◆ **TASK DETAILS**: Would you repeat every line of the data exactly?

◆ **SUPPLIED DATA**:
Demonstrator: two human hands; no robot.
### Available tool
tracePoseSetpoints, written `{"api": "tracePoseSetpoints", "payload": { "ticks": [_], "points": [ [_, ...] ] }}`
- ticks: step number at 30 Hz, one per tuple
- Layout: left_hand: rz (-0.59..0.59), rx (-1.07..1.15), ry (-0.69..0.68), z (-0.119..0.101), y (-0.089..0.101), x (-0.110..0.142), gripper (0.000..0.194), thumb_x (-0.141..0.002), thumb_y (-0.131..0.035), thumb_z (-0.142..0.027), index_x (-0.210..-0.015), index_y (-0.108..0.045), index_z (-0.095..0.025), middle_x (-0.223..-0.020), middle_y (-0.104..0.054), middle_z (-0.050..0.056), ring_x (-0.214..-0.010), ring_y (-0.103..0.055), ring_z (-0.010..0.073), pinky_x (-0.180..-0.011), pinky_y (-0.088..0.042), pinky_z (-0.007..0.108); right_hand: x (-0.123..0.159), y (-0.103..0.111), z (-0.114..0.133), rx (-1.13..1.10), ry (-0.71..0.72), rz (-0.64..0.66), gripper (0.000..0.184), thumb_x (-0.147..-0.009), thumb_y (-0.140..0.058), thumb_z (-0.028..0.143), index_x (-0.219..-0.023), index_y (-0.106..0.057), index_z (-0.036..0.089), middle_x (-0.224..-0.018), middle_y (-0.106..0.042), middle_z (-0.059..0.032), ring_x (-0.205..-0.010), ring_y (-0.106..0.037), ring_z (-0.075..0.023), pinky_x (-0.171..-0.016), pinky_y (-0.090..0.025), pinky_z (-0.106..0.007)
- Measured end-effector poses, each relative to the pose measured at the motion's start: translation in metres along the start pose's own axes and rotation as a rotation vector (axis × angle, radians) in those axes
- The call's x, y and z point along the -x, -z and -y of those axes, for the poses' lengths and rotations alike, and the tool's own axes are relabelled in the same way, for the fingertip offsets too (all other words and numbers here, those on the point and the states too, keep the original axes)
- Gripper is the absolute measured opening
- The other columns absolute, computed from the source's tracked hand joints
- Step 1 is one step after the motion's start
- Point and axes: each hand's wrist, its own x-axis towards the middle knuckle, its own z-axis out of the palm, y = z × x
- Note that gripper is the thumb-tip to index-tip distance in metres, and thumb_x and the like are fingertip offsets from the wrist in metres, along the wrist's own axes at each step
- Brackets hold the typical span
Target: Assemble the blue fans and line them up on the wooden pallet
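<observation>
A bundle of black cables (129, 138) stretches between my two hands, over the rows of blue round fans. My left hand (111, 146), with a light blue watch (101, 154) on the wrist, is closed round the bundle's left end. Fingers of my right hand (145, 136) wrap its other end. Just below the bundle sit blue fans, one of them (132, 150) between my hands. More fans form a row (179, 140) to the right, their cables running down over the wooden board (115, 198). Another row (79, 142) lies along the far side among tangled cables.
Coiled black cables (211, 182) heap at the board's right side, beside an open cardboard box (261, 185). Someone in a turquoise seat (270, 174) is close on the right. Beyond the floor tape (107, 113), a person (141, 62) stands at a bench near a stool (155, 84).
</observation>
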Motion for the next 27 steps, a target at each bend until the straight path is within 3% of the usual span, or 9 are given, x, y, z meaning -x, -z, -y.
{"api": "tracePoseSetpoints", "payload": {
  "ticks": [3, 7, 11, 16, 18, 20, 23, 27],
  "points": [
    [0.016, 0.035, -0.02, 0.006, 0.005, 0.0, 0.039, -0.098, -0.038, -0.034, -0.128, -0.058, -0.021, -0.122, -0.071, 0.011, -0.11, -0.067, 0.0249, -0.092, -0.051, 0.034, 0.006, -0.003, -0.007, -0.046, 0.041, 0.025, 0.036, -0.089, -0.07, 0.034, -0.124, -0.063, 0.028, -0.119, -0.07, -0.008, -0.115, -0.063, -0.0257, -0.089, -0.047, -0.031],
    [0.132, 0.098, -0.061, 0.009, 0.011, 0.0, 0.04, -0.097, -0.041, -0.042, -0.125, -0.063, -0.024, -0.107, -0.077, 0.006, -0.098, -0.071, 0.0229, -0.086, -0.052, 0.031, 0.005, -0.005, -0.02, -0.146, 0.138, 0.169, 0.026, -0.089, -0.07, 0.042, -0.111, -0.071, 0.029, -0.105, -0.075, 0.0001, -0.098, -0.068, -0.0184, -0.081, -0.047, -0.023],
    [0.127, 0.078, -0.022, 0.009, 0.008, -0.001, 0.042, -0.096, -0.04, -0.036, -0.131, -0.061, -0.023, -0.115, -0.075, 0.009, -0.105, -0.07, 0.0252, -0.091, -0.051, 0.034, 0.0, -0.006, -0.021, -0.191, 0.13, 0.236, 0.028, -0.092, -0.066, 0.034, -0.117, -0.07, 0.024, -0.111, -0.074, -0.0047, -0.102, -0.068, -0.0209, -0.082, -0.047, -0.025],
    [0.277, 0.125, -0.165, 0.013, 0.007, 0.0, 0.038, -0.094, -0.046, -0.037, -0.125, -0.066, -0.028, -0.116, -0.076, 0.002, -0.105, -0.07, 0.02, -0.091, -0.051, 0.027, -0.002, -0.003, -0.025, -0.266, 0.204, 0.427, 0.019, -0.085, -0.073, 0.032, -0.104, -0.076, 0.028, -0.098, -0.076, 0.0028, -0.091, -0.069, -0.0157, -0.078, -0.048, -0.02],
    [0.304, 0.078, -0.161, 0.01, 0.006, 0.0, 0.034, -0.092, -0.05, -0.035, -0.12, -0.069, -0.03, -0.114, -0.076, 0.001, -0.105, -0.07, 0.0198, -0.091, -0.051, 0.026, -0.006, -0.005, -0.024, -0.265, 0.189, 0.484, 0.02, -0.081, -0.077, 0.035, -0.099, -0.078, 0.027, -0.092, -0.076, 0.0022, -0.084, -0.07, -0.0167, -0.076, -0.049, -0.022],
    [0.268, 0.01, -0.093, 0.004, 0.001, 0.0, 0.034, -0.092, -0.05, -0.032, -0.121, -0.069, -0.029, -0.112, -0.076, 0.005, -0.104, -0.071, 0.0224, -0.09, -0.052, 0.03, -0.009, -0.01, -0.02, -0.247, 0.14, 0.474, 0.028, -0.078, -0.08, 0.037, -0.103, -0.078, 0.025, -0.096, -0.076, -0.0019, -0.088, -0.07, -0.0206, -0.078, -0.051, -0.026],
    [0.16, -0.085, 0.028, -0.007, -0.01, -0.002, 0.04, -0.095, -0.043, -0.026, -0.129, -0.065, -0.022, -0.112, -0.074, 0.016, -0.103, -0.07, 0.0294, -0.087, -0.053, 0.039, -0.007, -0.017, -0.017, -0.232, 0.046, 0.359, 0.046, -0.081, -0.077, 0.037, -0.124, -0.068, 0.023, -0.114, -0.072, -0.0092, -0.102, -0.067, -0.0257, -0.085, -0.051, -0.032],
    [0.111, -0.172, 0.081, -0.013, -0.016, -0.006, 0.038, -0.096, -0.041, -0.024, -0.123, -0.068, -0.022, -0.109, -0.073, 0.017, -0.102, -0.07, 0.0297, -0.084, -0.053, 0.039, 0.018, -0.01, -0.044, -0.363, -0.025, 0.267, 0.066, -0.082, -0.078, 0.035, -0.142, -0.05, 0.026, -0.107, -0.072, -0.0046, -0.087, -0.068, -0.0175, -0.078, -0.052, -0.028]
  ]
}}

◆ **SOLUTION FOR THIS EXERCISE**:
Demonstrator: two human hands; no robot.
### Available tool
tracePoseSetpoints, written `{"api": "tracePoseSetpoints", "payload": { "ticks": [_], "points": [ [_, ...] ] }}`
- ticks: step number at 30 Hz, one per tuple
- Layout: left_hand: rz (-0.59..0.59), rx (-1.07..1.15), ry (-0.69..0.68), z (-0.119..0.101), y (-0.089..0.101), x (-0.110..0.142), gripper (0.000..0.194), thumb_x (-0.141..0.002), thumb_y (-0.131..0.035), thumb_z (-0.142..0.027), index_x (-0.210..-0.015), index_y (-0.108..0.045), index_z (-0.095..0.025), middle_x (-0.223..-0.020), middle_y (-0.104..0.054), middle_z (-0.050..0.056), ring_x (-0.214..-0.010), ring_y (-0.103..0.055), ring_z (-0.010..0.073), pinky_x (-0.180..-0.011), pinky_y (-0.088..0.042), pinky_z (-0.007..0.108); right_hand: x (-0.123..0.159), y (-0.103..0.111), z (-0.114..0.133), rx (-1.13..1.10), ry (-0.71..0.72), rz (-0.64..0.66), gripper (0.000..0.184), thumb_x (-0.147..-0.009), thumb_y (-0.140..0.058), thumb_z (-0.028..0.143), index_x (-0.219..-0.023), index_y (-0.106..0.057), index_z (-0.036..0.089), middle_x (-0.224..-0.018), middle_y (-0.106..0.042), middle_z (-0.059..0.032), ring_x (-0.205..-0.010), ring_y (-0.106..0.037), ring_z (-0.075..0.023), pinky_x (-0.171..-0.016), pinky_y (-0.090..0.025), pinky_z (-0.106..0.007)
- Measured end-effector poses, each relative to the pose measured at the motion's start: translation in metres along the start pose's own axes and rotation as a rotation vector (axis × angle, radians) in those axes
- The call's x, y and z point along the -x, -z and -y of those axes, for the poses' lengths and rotations alike, and the tool's own axes are relabelled in the same way, for the fingertip offsets too (all other words and numbers here, those on the point and the states too, keep the original axes)
- Gripper is the absolute measured opening
- The other columns absolute, computed from the source's tracked hand joints
- Step 1 is one step after the motion's start
- Point and axes: each hand's wrist, its own x-axis towards the middle knuckle, its own z-axis out of the palm, y = z × x
- Note that gripper is the thumb-tip to index-tip distance in metres, and thumb_x and the like are fingertip offsets from the wrist in metres, along the wrist's own axes at each step
- Brackets hold the typical span
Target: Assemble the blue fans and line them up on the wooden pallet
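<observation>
A bundle of black cables (129, 138) stretches between my two hands, over the rows of blue round fans. My left hand (111, 146), with a light blue watch (101, 154) on the wrist, is closed round the bundle's left end. Fingers of my right hand (145, 136) wrap its other end. Just below the bundle sit blue fans, one of them (132, 150) between my hands. More fans form a row (179, 140) to the right, their cables running down over the wooden board (115, 198). Another row (79, 142) lies along the far side among tangled cables.
Coiled black cables (211, 182) heap at the board's right side, beside an open cardboard box (261, 185). Someone in a turquoise seat (270, 174) is close on the right. Beyond the floor tape (107, 113), a person (141, 62) stands at a bench near a stool (155, 84).
</observation>
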Motion for the next 27 steps, a target at each bend until the straight path is within 3% of the usual span, or 9 are given, x, y, z meaning -x, -z, -y.
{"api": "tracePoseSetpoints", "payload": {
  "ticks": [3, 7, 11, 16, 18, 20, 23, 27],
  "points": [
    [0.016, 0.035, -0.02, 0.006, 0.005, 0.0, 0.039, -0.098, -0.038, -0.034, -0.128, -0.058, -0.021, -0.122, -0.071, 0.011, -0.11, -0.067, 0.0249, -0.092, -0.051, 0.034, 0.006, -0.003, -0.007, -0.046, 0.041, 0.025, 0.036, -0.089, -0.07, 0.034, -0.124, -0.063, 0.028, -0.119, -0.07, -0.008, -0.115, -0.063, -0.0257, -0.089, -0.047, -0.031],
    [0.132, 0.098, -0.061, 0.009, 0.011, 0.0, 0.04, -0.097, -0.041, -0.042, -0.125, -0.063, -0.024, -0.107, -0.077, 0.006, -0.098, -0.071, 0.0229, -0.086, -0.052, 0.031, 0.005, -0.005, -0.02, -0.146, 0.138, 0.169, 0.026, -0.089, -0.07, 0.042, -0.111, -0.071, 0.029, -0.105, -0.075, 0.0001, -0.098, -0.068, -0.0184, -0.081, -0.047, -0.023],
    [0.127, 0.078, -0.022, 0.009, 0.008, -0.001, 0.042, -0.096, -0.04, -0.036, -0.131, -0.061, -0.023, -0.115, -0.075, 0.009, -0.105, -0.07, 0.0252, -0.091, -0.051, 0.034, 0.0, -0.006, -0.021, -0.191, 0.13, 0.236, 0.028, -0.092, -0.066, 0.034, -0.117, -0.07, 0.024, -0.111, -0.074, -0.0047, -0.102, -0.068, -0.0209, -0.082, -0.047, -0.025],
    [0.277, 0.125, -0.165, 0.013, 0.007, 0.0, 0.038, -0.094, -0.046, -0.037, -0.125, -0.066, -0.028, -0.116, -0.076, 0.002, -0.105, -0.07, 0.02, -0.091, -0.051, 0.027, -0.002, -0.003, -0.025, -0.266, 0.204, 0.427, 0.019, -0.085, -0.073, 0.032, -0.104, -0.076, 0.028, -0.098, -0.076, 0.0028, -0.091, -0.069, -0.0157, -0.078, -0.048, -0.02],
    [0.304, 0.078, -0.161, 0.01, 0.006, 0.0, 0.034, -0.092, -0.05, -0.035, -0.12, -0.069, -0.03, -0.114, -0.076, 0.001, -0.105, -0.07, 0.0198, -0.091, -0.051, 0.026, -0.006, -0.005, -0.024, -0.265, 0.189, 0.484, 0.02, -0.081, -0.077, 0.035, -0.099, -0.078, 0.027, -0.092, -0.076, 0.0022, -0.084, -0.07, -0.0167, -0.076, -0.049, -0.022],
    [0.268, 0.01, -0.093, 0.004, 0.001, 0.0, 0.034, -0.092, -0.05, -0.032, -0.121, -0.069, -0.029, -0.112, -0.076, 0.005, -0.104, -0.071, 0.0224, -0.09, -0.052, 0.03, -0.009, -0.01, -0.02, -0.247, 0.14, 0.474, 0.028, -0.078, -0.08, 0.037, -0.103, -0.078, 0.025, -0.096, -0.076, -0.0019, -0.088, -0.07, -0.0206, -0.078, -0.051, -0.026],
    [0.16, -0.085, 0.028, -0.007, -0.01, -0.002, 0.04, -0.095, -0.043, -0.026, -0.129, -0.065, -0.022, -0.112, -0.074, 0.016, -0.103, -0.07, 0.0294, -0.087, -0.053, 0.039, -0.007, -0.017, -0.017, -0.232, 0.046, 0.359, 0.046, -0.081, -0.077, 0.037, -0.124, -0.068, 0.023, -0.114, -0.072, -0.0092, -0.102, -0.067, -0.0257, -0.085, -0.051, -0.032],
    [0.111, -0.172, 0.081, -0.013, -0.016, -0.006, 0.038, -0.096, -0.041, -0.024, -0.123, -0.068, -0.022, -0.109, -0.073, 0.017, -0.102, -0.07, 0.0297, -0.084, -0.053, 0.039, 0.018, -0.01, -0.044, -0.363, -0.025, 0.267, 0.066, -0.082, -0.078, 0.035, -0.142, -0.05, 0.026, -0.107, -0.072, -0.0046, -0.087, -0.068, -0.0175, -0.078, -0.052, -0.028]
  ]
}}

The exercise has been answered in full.